Problem statement: Counting only the lines below that contain the word "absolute", what is the total? Give it with no other words.

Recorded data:
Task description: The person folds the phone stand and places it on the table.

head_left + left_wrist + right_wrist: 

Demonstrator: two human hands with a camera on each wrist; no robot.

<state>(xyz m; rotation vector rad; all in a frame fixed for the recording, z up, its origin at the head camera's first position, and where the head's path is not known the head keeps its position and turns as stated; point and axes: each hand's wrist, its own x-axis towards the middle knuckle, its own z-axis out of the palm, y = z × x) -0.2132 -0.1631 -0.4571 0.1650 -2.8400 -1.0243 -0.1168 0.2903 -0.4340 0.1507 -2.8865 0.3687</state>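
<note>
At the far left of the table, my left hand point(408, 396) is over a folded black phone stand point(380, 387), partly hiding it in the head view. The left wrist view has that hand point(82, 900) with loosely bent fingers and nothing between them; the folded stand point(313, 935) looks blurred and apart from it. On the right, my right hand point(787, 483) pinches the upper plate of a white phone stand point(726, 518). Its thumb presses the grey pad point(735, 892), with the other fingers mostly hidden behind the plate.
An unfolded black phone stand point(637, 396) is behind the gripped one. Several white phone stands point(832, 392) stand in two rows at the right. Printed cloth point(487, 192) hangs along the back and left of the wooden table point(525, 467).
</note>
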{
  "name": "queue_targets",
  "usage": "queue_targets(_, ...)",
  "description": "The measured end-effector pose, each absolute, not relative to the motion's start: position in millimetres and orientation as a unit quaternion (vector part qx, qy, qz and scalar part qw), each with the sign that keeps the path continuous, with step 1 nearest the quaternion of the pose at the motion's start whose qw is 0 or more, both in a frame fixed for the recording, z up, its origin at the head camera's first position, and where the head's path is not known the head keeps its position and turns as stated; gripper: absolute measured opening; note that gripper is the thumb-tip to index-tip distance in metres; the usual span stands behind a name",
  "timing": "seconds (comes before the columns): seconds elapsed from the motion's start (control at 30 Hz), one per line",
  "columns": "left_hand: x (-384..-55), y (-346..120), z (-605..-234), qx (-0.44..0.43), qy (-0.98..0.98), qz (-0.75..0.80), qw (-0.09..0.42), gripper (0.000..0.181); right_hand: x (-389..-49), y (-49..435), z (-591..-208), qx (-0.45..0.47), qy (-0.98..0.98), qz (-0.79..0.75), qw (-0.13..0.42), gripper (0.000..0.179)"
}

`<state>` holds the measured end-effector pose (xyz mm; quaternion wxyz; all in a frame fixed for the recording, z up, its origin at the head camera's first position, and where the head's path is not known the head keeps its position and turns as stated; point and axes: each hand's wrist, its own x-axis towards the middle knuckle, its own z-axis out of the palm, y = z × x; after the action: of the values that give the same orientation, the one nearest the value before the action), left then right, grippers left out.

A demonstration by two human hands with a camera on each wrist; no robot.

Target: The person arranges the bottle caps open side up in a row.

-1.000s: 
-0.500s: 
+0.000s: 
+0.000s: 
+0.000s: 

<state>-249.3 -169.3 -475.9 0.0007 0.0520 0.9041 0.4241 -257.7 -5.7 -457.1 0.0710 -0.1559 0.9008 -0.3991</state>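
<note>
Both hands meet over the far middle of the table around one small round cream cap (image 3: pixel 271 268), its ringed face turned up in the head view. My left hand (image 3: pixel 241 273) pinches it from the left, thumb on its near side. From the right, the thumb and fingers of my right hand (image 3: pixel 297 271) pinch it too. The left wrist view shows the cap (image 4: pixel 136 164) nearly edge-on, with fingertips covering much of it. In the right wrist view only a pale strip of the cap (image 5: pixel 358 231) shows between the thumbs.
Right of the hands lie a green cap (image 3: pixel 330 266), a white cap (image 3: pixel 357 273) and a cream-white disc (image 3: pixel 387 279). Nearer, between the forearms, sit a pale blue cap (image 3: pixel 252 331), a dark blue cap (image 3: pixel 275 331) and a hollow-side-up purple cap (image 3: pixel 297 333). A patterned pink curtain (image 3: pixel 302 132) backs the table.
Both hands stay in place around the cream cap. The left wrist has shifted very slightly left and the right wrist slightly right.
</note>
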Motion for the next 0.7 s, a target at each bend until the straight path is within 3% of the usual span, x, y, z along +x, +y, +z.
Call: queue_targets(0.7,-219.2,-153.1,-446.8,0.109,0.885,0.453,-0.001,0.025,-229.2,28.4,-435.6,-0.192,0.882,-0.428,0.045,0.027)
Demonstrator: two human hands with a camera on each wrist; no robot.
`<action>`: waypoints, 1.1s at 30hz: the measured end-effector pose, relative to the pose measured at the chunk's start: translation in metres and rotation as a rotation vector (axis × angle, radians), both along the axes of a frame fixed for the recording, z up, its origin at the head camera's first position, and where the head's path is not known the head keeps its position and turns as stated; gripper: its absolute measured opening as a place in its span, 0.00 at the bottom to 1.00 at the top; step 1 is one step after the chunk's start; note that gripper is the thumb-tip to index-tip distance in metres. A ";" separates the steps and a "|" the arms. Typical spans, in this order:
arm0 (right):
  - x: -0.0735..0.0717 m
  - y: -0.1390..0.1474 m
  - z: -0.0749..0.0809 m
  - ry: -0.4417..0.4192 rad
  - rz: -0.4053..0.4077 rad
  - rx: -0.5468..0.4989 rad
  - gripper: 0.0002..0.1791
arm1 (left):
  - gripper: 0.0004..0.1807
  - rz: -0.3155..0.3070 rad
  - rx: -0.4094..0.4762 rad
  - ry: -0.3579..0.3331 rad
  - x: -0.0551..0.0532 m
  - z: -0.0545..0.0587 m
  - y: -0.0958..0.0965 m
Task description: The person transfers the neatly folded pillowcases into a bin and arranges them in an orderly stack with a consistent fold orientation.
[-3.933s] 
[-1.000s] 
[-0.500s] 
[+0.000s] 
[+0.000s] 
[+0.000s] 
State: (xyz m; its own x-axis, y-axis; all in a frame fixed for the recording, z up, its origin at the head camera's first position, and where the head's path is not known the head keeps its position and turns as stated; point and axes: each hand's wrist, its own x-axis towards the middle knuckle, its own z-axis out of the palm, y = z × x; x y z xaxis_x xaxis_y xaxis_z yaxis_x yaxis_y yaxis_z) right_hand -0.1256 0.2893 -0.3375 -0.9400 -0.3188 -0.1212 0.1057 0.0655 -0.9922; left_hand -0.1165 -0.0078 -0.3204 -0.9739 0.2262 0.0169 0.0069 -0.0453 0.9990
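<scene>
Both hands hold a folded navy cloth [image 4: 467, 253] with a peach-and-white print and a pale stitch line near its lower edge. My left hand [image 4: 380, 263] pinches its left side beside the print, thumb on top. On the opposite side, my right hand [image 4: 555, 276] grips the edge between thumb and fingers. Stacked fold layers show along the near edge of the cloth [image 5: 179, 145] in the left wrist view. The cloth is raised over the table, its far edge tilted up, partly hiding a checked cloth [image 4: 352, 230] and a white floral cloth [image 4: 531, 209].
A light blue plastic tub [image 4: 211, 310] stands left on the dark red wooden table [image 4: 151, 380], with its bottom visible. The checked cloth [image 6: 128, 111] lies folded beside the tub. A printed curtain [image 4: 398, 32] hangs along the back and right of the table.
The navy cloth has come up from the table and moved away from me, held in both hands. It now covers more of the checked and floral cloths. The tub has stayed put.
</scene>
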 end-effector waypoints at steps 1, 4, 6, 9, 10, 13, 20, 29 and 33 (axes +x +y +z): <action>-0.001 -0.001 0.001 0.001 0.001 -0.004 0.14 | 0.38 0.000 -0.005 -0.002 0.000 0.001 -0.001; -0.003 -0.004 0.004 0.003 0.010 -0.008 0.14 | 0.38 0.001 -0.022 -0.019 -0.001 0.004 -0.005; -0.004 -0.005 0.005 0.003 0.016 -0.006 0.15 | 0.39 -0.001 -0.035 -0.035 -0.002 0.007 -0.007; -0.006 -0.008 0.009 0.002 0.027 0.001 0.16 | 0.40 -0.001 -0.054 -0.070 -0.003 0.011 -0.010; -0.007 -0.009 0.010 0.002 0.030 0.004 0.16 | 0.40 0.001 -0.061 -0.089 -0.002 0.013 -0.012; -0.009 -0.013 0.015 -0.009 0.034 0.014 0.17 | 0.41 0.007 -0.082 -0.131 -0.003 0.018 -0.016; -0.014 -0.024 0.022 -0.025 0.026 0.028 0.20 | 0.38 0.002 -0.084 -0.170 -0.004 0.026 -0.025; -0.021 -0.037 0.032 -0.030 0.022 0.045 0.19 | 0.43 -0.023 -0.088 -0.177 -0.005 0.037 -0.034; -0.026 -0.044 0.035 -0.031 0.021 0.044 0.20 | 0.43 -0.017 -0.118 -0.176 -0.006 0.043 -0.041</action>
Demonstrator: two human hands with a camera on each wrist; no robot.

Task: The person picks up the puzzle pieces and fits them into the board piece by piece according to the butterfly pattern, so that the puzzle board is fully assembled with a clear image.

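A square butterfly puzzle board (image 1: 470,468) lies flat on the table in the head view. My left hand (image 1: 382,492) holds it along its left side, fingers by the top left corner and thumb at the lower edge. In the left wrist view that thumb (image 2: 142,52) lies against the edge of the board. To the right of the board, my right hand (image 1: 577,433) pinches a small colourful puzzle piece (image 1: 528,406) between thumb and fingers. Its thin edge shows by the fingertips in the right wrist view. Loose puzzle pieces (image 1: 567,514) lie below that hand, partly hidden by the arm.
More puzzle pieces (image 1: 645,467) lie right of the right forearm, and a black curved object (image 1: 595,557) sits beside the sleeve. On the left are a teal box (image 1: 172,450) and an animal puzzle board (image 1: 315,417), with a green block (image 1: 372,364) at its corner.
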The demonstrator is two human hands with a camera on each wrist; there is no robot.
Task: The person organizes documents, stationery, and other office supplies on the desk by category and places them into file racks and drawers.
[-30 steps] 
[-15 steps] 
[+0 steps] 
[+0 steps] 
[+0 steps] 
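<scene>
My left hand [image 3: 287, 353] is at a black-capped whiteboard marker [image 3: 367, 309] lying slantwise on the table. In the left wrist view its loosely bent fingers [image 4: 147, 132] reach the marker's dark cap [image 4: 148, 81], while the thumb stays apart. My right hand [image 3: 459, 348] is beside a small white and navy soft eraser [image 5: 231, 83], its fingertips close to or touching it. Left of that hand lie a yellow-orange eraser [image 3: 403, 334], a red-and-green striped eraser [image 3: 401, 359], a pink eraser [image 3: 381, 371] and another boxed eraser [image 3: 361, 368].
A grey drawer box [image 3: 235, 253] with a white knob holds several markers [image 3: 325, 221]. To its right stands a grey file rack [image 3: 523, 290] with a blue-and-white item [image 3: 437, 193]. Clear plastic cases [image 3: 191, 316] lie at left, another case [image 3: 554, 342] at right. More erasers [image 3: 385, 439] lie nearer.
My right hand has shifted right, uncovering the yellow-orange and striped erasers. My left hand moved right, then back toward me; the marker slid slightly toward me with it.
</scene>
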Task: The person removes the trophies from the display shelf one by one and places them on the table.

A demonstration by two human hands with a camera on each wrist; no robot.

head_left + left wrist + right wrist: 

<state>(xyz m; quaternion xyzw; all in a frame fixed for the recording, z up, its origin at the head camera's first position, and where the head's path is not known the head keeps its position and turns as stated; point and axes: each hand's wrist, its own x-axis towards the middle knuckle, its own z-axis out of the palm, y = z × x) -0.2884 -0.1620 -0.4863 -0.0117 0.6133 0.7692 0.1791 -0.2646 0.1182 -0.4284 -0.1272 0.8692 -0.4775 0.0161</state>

Result: 2